We often encourage students with the promise that “there are no bad questions,” but of course there are. The usual suspects show up with some regularity: the lazy question, the question that’s already been answered, the off-topic or unintelligible question, the mildly insulting question, etc. It should go without saying that good teaching incorporates even misguided inquiries into productive discussion. When we say “there is no bad question,” perhaps we’re thinking “there is no question I can’t use to extend the conversation.”
But of course it’s not just students who sometimes ask the wrong question. Lately I’ve been trying to think more carefully about the bad questions I ask as a teacher. The variety I’m most often guilty of is the quiz question, one that prompts a student to merely regurgitate some idea from the class’s assigned reading or my own lectures.
Now I’m not necessarily opposed to quizzes, but, for the purposes of classroom discussion, I’m increasingly wary of questions designed primarily to hold students accountable for information. A pupil fires back the correct point, and then the class returns its attention to the professor. Quiz questions (“What does Gardner say about the notion of aesthetic laws?” “Can someone define ‘fictional pointillism’ for us?”) may engage a few members of the class superficially, but they rarely facilitate meaningful conversation or challenge students to apply ideas in active, higher-level thinking.
I suspect many new teachers, like myself, get into the habit of asking such blunt questions with objectively correct responses because they are easy and require little, if any, planning. My own tendency has been to outline the topics I want to cover in great detail and then pepper the lecture with off-the-cuff quiz questions to “involve the students.” It’s telling that attempts to spur discussion are something of an afterthought in the strategy. That a certain type of student responds well (or at least quickly and emphatically) to such questions adds to their attraction for new teachers.
Alternatively, more thought-provoking and complex queries seem to risk the silence we dread. And by a month or so into the course, when I realize discussion is lacking and begin to push for more conversation, students are stuck in the mode of quiz answers.

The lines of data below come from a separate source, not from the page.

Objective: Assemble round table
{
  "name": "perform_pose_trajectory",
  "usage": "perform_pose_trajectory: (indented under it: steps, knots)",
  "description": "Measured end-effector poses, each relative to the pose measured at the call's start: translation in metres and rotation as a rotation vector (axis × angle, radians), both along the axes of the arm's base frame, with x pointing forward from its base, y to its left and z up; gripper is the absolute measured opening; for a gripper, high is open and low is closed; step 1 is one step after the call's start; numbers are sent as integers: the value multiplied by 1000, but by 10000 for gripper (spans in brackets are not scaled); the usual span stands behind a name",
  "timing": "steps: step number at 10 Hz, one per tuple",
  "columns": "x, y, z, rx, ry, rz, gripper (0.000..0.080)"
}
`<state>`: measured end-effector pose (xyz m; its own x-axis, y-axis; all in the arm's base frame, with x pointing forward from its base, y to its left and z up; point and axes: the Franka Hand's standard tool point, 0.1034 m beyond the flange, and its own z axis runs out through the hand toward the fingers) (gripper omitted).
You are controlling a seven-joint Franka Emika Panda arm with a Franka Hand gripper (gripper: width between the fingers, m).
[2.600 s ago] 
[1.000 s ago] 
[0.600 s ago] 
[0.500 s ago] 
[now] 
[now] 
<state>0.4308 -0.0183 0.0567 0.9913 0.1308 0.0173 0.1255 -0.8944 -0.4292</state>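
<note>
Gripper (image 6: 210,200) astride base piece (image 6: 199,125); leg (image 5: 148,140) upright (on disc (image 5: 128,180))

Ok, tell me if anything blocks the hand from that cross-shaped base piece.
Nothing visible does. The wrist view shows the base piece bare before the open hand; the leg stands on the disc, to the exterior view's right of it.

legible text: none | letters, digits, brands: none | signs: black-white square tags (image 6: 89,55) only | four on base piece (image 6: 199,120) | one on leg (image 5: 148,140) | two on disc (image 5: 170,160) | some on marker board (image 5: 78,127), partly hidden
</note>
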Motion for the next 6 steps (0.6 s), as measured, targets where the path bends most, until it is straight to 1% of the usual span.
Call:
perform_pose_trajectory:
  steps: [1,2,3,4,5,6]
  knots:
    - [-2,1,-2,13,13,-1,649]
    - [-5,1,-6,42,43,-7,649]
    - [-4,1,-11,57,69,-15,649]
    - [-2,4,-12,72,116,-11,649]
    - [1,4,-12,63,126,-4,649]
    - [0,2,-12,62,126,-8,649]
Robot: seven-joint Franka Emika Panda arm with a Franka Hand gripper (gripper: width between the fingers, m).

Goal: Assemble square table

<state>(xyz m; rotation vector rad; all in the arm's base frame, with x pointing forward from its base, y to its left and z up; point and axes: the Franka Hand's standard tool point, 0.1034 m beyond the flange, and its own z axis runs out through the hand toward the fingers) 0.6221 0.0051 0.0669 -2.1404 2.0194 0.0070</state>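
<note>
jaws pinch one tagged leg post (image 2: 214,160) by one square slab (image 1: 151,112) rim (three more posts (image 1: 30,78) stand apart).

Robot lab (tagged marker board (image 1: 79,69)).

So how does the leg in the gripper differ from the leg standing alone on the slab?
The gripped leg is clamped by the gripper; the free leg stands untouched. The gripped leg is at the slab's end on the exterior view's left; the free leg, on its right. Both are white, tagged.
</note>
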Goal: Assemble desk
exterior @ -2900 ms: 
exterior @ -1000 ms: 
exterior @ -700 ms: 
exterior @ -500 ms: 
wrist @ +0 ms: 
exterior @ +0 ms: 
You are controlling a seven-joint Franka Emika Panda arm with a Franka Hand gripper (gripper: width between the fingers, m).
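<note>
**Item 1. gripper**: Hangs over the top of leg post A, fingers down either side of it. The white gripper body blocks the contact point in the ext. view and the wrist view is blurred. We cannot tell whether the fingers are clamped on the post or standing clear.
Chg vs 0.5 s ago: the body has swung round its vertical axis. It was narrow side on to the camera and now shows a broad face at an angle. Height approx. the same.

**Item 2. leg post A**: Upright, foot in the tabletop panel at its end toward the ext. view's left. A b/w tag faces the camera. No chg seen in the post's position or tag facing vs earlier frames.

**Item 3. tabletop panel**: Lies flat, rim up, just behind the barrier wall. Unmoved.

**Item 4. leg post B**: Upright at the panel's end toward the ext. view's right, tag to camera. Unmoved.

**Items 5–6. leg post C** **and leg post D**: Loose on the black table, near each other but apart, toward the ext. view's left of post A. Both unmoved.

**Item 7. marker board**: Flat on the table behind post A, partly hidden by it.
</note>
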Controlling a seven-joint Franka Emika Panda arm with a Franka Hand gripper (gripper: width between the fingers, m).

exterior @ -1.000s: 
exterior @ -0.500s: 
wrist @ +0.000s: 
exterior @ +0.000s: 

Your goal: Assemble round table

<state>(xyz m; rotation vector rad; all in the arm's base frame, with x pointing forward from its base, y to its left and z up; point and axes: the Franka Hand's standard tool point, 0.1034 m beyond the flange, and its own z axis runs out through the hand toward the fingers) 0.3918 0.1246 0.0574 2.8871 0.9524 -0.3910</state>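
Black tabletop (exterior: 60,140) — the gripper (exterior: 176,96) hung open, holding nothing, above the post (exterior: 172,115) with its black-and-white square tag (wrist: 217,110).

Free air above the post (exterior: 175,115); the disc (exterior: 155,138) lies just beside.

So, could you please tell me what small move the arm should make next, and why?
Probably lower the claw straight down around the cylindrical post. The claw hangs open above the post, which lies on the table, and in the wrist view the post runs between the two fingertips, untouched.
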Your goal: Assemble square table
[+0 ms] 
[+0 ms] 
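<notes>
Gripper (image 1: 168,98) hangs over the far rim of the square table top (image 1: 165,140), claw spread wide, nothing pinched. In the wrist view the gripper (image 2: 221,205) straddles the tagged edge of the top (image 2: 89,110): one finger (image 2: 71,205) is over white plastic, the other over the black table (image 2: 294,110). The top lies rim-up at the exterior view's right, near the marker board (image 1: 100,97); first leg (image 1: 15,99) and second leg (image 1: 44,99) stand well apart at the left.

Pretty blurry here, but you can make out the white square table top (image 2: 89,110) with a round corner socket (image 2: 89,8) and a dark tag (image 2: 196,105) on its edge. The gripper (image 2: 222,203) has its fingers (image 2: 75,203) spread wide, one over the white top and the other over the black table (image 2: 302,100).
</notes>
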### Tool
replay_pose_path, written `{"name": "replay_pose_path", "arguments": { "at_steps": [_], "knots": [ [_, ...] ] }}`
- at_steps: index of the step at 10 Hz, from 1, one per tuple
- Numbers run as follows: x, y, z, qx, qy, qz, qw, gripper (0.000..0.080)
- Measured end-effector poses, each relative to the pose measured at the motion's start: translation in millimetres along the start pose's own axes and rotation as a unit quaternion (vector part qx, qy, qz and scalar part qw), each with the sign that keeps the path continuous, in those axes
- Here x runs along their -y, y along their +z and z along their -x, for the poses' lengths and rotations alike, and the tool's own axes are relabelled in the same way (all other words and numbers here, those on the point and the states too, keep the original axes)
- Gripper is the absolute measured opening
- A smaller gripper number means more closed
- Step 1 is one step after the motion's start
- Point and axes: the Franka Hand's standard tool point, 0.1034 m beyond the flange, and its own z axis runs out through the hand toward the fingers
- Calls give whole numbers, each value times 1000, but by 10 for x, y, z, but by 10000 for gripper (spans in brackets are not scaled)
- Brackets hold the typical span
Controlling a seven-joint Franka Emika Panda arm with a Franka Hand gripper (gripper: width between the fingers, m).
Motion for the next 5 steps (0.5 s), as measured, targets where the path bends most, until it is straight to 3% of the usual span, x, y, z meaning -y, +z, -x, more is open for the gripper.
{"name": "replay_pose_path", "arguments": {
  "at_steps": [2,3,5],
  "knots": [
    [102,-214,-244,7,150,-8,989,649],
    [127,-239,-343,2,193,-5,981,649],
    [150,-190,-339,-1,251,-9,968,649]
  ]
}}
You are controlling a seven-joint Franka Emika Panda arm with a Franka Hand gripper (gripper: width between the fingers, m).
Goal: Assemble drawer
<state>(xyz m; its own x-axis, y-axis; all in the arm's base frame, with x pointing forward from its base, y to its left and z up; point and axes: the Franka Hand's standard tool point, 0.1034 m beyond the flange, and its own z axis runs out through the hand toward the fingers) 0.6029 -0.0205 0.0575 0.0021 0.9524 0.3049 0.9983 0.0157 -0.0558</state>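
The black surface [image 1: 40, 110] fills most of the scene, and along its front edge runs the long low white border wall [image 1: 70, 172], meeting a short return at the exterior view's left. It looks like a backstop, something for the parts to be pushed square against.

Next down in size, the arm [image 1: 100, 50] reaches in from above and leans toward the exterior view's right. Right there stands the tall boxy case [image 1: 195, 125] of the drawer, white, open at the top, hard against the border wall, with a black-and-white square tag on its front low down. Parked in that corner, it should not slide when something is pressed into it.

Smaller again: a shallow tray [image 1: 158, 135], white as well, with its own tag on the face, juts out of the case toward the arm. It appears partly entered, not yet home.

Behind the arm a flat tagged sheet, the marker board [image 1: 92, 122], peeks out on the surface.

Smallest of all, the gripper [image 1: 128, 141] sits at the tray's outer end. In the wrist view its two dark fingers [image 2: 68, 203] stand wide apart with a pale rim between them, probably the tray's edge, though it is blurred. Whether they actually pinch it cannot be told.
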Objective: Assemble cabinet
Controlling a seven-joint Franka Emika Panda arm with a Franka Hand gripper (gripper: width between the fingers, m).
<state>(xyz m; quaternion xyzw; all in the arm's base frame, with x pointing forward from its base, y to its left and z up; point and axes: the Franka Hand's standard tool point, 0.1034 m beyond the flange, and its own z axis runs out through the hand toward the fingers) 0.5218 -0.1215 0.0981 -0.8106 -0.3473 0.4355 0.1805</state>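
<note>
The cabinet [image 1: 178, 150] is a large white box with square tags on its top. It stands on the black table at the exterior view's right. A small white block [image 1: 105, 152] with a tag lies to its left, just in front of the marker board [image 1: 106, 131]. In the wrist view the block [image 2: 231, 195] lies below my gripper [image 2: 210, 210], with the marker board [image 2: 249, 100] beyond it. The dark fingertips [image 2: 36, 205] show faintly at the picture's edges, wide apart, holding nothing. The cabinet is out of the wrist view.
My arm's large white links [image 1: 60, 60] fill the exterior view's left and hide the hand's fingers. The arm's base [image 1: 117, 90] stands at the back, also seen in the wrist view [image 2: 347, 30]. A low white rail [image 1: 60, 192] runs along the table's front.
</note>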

This past semester I tried doing some things differently, and the results excited me. The most important change was simply devoting preparation time to designing good discussion questions from the first day of class, and then allowing significant space for the students to explore those inquiries instead of rushing on to my next point.
I also took an idea from Christopher J. Lucas and John W. Murray Jr.'s New Faculty: A Practical Guide for Academic Beginners and asked students to bring in their own discussion questions for the class to consider. Occasionally I would ask the students to respond to a question in writing, and then we would discuss what they had come up with. We talked about the features of good questions (openness to debate, clear and critical engagement with our subjects, imaginative complications and combinations of ideas, etc.), and we discussed how good answers might use evidence and examples to play with questions profitably.
In short we thought of our in-class questions and responses as practice for the argumentative essays students would be writing outside of the classroom.
Predictably, early in the course students tended to ask short-range quiz questions. I know I asked some clunkers myself, but when I saw that happening we talked about how specific questions might be revised and matured, and I’m convinced I saw real improvement in our discussions as a result.
Even more encouragingly, as a group the students’ essays were probably the strongest I’ve ever received, especially when it came to the questions they were asking of our content and the theses those questions produced.
Now I don’t mean to suggest here that I mastered the art of asking good questions this semester, only that I found some avenues for improvement. One of the things I’ve learned is the real and lasting difficulty of designing questions that energize students to try out a new idea, something they didn’t already “know.” I’m still looking for advice. What are your strategies for asking good questions? What questions do your students respond best to? What is the best way of asking them?